Hantée par le spectre d’une crise humanitaire et sanitaire qui menace dans le nord de Paris, autour du centre d’accueil pour les migrants porte de La Chapelle, Anne Hidalgo veut faire la démonstration que la situation si elle est « inacceptable », dit-elle, n’est pas insurmontable. Pour soulager les associations et les bénévoles et apaiser le quotidien des riverains, elle compte sur les services de l’Etat pour mettre rapidement « à l’abri » le millier de personnes qui campe dans les rues autour du site. Au-delà de cette urgence, la maire de Paris – qui a convaincu le précédent gouvernement de l’aider à ouvrir le centre de La Chapelle en 2016 – compte sur l’actuel exécutif pour encourager les autres métropoles françaises à ouvrir des structures analogues sur leur territoire et desserrer ainsi la pression migratoire sur la capitale. Alors que le gouvernement présentera la semaine prochaine des « mesures » pour faire face au défi migratoire, Mme Hidalgo n’entend pas relâcher sa pression sur Emmanuel Macron sans pour autant ouvrir un front avec lui sur le sujet.

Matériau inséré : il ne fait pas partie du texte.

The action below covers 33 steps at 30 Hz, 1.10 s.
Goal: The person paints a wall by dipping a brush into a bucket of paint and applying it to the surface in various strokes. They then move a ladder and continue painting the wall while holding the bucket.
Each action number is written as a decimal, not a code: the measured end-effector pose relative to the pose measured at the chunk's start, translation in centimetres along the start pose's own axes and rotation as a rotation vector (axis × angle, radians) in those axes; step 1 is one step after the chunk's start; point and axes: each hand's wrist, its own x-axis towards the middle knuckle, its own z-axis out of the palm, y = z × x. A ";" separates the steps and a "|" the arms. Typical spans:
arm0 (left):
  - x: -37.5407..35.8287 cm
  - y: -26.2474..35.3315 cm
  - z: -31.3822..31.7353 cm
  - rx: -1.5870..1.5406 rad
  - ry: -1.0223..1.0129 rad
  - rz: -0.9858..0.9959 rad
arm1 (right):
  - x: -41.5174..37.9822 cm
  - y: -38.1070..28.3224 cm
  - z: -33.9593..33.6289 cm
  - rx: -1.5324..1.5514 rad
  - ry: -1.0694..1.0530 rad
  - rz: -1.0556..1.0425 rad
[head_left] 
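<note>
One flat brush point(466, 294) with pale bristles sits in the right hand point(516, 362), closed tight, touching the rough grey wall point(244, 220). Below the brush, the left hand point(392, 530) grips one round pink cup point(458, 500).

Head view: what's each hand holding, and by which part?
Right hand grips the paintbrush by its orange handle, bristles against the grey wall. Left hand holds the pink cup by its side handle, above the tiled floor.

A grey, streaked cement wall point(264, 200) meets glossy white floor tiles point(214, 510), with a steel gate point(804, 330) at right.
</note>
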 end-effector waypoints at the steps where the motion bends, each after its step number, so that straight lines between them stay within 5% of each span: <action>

Avec le souci, dit-elle « d’aider à trouver des solutions », elle devait rendre public, jeudi 6 juillet, un plan de programmation national sur cinq ans. Bien qu’elle ne soit pas parlementaire, elle a choisi de donner à ce projet la forme d’une proposition de loi. « La politique d’accueil et d’intégration des migrants en général n’a jamais été consacrée par la loi, indique le document que Le Monde s’est procuré, ce qui explique que nous ayons autant de mal à la définir. »

A l’instar du plan annoncé le 20 juin par le ministre de l’intérieur, la maire de Paris préconise « une répartition organisée des migrants sur l’ensemble du territoire comme cela se fait en Allemagne et en Italie ». Mme Hidalgo suggère que les ministres compétents fixent chaque année « entre les départements » le nombre de migrants à accueillir en fonction « de critères démographiques et économiques ». Elle propose, sur le modèle du centre parisien de La Chapelle, que les collectivités se dotent de sites permettant « une mise à l’abri, une information sur le droit d’asile, un premier examen de leur santé et une évaluation de la minorité » des migrants. Ces centres bénéficieraient d’un concours financier de l’Etat à travers un fond de 5 millions d’euros.

Soutien renforcé

Outre le secours aux primo-arrivants, Mme Hidalgo jette les bases d’un soutien renforcé aux migrants qui ont obtenu le statut de demandeurs d’asile ou de réfugiés. Son texte planifie le renfort des capacités d’hébergement. Les places dans les centres d’accueil pour demandeur d’asile (CADA) passeraient de 40 000 en 2017 à 75 000 en 2022. Pour réduire « l’embolie » des CADA, elle propose aussi de faire évoluer les conditions « d’accès à l’emploi et au logement ordinaire des réfugiés ».

Dans une troisième partie, Mme Hidalgo défend « une nouvelle organisation institutionnelle » de la politique de l’intégration. Au motif qu’« elle ne peut se restreindre à la gestion de l’immigration sous l’angle de l’ordre public », le texte énonce la suppression de la tutelle exclusive du ministère de l’intérieur. Mme Hidalgo qui pourfend une approche sécuritaire du sujet entend créer « une agence de l’accueil et de l’intégration » placée auprès du premier ministre. Serait nommé à sa tête un « haut-commissaire », choisi par Matignon.

La maire de Paris a obtenu, mardi 4 juillet, le soutien unanime des groupes politiques au Conseil de Paris à son appel à « un effort de solidarité nationale » en faveur des réfugiés. En montrant que ses positions sur le dossier transcendent le clivage gauche-droite dans la capitale, Mme Hidalgo espère convaincre le chef de l’Etat de s’inspirer de sa feuille de route.